*Task description*: Which lines below hold the word "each"? Copy all of them.

*Dataset section*:

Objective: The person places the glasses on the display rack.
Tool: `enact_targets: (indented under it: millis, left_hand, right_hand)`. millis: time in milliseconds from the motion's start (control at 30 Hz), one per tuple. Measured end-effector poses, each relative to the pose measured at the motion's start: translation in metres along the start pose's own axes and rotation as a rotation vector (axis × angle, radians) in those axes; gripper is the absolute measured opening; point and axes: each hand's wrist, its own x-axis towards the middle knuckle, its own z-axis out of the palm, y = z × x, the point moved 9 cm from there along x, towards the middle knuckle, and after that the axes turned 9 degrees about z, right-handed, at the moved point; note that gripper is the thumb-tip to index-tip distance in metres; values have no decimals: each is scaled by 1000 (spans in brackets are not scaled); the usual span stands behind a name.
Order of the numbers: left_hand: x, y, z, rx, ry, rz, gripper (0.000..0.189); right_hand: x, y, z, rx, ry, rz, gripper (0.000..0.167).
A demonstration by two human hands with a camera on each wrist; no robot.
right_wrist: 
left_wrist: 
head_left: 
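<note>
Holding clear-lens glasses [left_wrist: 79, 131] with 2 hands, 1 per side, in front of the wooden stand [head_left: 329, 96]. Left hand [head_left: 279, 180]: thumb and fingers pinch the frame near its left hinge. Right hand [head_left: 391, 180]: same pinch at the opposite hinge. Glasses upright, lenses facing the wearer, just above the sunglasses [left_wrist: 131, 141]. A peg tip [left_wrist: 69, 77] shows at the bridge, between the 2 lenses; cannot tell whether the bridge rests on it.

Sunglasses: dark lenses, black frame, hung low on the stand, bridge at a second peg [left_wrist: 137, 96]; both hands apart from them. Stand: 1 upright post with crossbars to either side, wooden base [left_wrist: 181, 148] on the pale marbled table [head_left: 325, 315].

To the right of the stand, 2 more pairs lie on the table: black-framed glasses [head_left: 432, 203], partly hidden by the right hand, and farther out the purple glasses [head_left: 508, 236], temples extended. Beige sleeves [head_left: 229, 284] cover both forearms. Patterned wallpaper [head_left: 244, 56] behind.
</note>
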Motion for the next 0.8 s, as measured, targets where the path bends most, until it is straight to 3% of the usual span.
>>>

*Response to the exercise*:
Tool: `enact_targets: (indented under it: millis, left_hand, right_hand)`. millis: time in milliseconds from the motion's start (control at 30 Hz), one per tuple. Measured end-effector poses, each relative to the pose measured at the motion's start: translation in metres along the start pose's own axes and rotation as a rotation vector (axis × angle, radians) in those axes; gripper is the absolute measured opening; point and axes: each hand's wrist, its own x-axis towards the middle knuckle, its own z-axis out of the palm, y = z × x, the point moved 9 cm from there along x, towards the middle knuckle, and after that the axes turned 9 degrees about z, right-handed, at the moved point; note that gripper is the thumb-tip to index-tip distance in metres; values have no decimals: each is scaled by 1000 (spans in brackets are not scaled); the usual span stands behind a name.
A demonstration by two human hands with a camera on each wrist; no robot.

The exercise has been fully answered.